Br. Jan Boży de Magallon
(imię świeckie: Paweł)
Urodzony w Aix-en-Provence 1 grudnia 1784 r.
Zmarł w Lyon, 14 lipca 1859 r.
Odnowiciel Zakonu Szpitalnego we Francji.
Dorastał w szlacheckiej, zamożnej rodzinie. Ojciec Pawła, Rzecznik Generalny Parlamentu Prowansji, zmarł sześć miesięcy po jego urodzeniu, pozostawiając odpowiedzialność za wychowanie pięciorga dzieci wdowie, córce markiza Argens. Niecałe pięć lat później, w 1798 roku, rodzina została zmuszona do ucieczki do Berlina z powodu wybuchu rewolucji francuskiej. Tutaj Paweł, rok później, został przyjęty do Korpusu Kadetów, osiągając stopień oficera.
Po wielu bohaterskich akcjach został najpierw odznaczony Legią Honorową, a następnie Orderem Lily. Był kapitanem Wielkiej Armii Napoleona, kawalerem Legii Honorowej i Orderu św. Stanisława.
W 1817 roku, porzuciwszy służbę w armii na zawsze i kierując się chęcią pomocy chorym i cierpiącym, Paweł de Magallon przyjął imię Jana Bożego de Magellon i wraz z innymi utworzył grupę pielęgniarzy w Marsylii, a następnie poprosił o przyjęcie do Zakonu Szpitalnego.

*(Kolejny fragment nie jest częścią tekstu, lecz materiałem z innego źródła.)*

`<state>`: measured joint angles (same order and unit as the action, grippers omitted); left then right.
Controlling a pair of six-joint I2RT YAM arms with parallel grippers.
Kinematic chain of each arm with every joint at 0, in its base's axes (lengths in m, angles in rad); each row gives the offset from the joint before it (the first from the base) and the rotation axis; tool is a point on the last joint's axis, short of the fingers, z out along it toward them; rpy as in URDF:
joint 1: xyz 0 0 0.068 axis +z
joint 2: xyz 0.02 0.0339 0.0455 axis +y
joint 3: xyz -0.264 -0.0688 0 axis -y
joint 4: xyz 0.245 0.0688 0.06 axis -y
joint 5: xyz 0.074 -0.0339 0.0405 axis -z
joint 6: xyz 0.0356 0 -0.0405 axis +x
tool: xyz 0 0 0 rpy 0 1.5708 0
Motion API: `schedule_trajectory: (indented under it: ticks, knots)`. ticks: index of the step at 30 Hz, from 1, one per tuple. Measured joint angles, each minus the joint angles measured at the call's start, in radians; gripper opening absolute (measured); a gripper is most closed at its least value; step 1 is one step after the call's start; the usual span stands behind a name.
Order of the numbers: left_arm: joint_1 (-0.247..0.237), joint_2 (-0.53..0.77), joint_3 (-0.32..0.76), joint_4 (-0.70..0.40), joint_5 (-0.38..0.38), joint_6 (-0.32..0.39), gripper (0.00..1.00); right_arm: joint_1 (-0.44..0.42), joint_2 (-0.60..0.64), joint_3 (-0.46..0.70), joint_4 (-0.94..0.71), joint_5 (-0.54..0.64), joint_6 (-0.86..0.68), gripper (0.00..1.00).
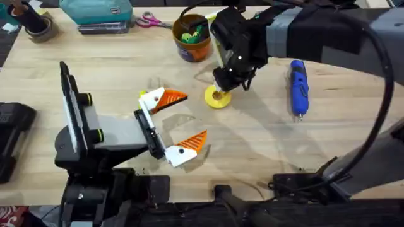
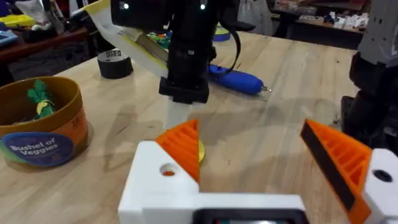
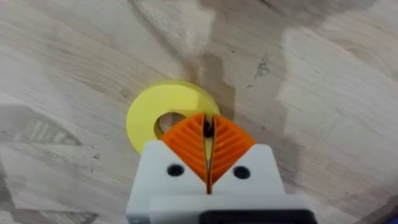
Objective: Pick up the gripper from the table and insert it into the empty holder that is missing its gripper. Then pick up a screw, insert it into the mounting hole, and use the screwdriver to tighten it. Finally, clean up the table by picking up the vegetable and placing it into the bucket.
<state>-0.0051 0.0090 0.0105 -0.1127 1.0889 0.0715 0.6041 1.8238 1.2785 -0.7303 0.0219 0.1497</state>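
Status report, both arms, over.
Left gripper open, both orange tips fitted. Right gripper shut, at yellow ring. Screwdriver lying apart, untouched. No obstruction seen.

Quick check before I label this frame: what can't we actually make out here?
- Right gripper: pads pressed together over the yellow ring; a small dark thing sits at the tip, too small to identify.
- Overhead: right gripper fingertips hidden under its own dark wrist.
- Bucket contents: blurred overhead, cut by the edge in left wrist view.
- Screwdriver: rear half hidden by the right arm.
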Motion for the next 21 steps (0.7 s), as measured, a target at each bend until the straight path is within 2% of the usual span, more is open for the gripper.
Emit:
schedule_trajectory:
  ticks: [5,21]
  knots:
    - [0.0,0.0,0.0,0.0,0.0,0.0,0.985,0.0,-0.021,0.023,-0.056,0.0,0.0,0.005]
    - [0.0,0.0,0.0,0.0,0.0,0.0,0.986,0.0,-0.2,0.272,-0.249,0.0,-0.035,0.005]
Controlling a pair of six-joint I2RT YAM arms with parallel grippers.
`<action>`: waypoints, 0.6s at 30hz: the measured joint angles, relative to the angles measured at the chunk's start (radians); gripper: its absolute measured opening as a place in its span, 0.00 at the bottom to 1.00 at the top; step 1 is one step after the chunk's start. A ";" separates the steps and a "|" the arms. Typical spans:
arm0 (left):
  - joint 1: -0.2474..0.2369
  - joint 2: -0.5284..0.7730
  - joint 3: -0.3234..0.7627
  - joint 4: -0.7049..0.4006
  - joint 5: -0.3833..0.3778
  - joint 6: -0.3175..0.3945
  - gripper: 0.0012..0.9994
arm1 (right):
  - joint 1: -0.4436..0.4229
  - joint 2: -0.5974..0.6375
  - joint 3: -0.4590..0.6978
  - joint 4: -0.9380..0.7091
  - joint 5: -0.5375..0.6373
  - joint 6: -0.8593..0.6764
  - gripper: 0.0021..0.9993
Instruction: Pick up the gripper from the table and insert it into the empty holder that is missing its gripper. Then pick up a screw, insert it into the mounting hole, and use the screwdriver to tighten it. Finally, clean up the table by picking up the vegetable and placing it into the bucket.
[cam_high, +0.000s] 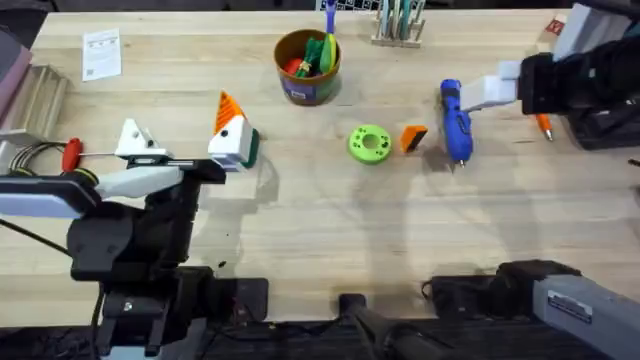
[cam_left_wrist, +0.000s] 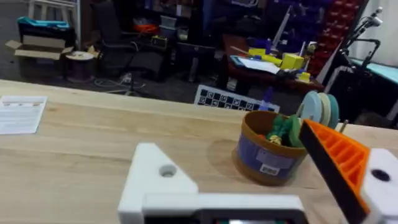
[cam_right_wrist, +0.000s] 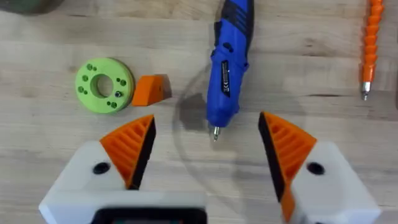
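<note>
The right hand (cam_right_wrist: 208, 155), jaws wide and empty, hovers over the screwdriver (cam_right_wrist: 227, 62), while the gripper (cam_high: 414, 138) lies on the surface beside the green disc (cam_high: 369, 143), its holder (cam_left_wrist: 158, 180) bare, so nothing looks done.

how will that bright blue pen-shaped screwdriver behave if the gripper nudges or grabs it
The bright blue pen-shaped power screwdriver has a rounded barrel lying flat on the wooden table, so a sideways nudge would probably roll it. Its smooth plastic body may slip between the open right gripper pads. It looks rigid, unlikely to bend.
</note>
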 joint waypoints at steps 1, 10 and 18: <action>0.000 -0.007 -0.001 0.000 0.006 0.000 0.99 | 0.000 0.000 0.000 0.000 0.000 0.000 0.99; 0.000 -0.029 -0.001 -0.035 0.121 0.031 0.99 | 0.000 0.000 0.000 0.000 0.000 0.000 0.99; 0.000 -0.029 -0.001 -0.078 0.373 0.200 0.99 | 0.000 0.000 0.000 0.000 0.000 0.000 0.99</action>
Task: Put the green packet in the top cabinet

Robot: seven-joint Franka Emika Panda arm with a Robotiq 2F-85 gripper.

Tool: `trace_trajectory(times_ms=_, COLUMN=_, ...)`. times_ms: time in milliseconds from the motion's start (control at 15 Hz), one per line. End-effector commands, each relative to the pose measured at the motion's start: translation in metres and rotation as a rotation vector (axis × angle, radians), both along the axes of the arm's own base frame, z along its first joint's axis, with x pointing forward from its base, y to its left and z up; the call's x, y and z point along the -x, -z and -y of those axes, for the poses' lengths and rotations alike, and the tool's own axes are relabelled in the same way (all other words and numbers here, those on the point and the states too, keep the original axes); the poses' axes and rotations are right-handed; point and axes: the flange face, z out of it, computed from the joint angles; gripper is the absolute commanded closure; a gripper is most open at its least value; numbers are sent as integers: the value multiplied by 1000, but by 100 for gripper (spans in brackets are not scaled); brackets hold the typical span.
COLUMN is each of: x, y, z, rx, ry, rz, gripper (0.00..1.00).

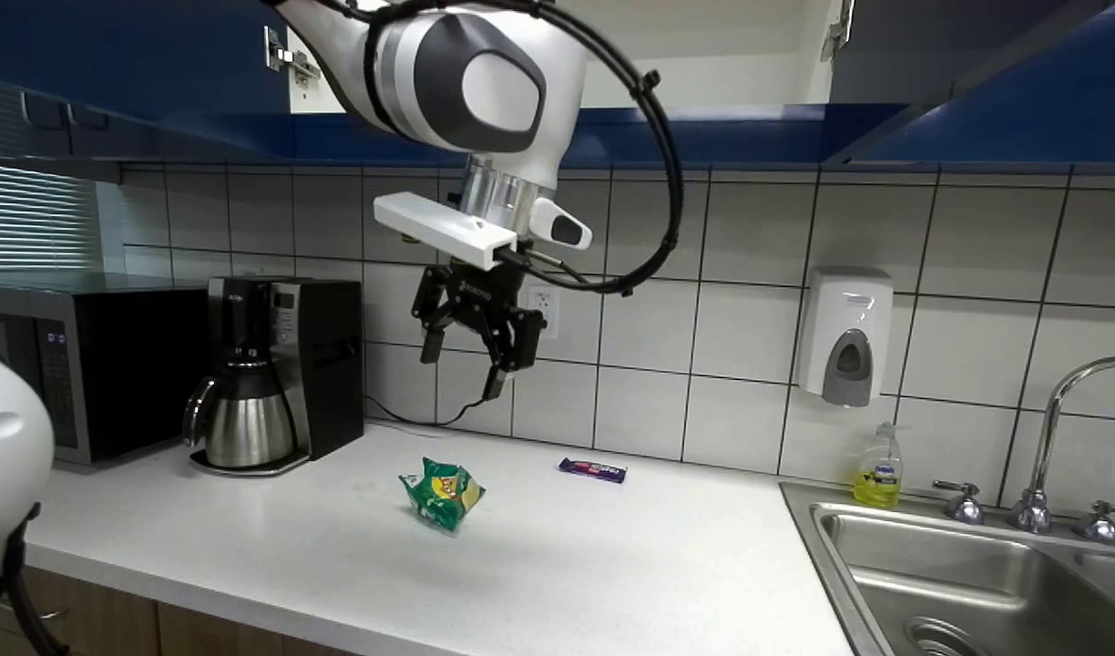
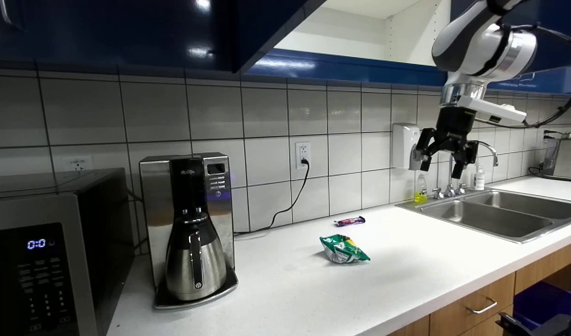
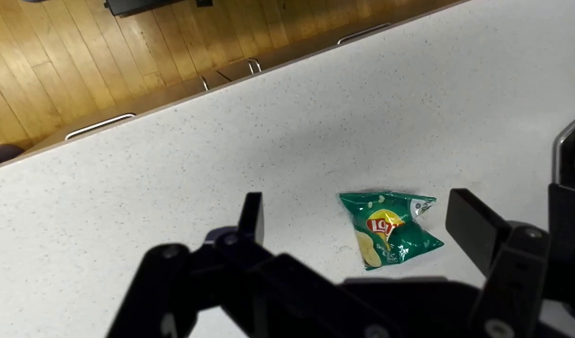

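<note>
Well, glossy, crinkled packet [image 3: 391, 227] on speckled counter [image 3: 287, 136]

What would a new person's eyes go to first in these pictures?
Probably the big white robot arm, with its open black gripper hanging in the air above the white counter. Next might come the bright green packet, lying on that counter. Higher up, the open top cabinet may stand out too, with its white inside and blue frame.

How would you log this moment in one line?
hand: open, empty, above counter | green packet: on counter, ungrasped | top cabinet: open | placement: not yet done
</note>
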Motion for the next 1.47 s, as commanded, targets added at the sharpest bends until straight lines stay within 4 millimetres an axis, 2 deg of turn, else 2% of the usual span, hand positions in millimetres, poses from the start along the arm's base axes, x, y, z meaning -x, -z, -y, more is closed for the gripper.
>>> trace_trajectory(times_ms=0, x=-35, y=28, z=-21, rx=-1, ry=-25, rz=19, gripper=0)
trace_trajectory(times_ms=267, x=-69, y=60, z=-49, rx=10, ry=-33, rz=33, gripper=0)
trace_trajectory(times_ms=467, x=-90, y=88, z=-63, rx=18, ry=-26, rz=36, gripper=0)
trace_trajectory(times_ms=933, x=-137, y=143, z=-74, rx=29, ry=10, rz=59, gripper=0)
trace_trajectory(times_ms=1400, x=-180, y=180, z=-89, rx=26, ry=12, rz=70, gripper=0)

Wraz z trzema innymi pielęgniarzami udał się do Rzymu, gdzie złożyli profesję wieczystą w Zakonie Bonifratrów i uzyskał od Przełożonego Generalnego zgodę na restaurację Zakonu we Francji.
Został mianowany Przełożonym Prowincjalnym na Kapitule Generalnej w 1824 r. i był stale ponownie wybierany na ten urząd ze względu na swój dynamiczny charakter. Zbudował szpitale dla najuboższych i najbardziej potrzebujących chorych w Lyonie, Lille, Léhon, niedaleko Dinan, Paryżu i Marsylii.
Założył wiele wspólnot zakonnych oraz nowicjat w Lyonie w celu przygotowania braci do posługi chorym. We wspólnocie w Tivoli pod Rzymem prowadził bardzo ubogie życie. W Marsylii ofiarnie poświęcił się pomocy chorym dotkniętym epidemią. W 1830 r., w Dinan i innych częściach Francji, otworzył szpitale psychiatryczne.
Żywił czułe i synowskie oddanie Dziewicy Maryi, którą czcił pod różnymi tytułami: Notre-Dame du Monte Carmel, Notre Dame de la Garde, de Fourvičr, de Victoire itp. Wracając z Rzymu do Marsylii z kilkoma współbraćmi, najpierw udał się z pełną oddania pielgrzymką do Świętego Domu w Loreto, aby błagać Królową Nieba o błogosławieństwo dla odnowionej prowincji zakonnej. Nie możemy też zapomnieć o jego maryjnej pobożności do antycznego wizerunku Madonna della Lampada, czczonego w naszym kościele szpitalnym na Wyspie Tyberyjskiej.
Spotkanie z papieżem
Pius IX, który poznał go w szpitalu na Wyspie Tyberyjskiej, kiedy dowiedział się o jego śmierci, powiedział: Oh, dobry Ojciec de Magallon!... Był to prawdziwie święty zakonnik!. Arcybiskup z Aix, Gouthe-Soulard powiedział: Paolo de Magallon jest najbardziej żywym obrazem miłosierdzia, jaki kiedykolwiek spotkałem.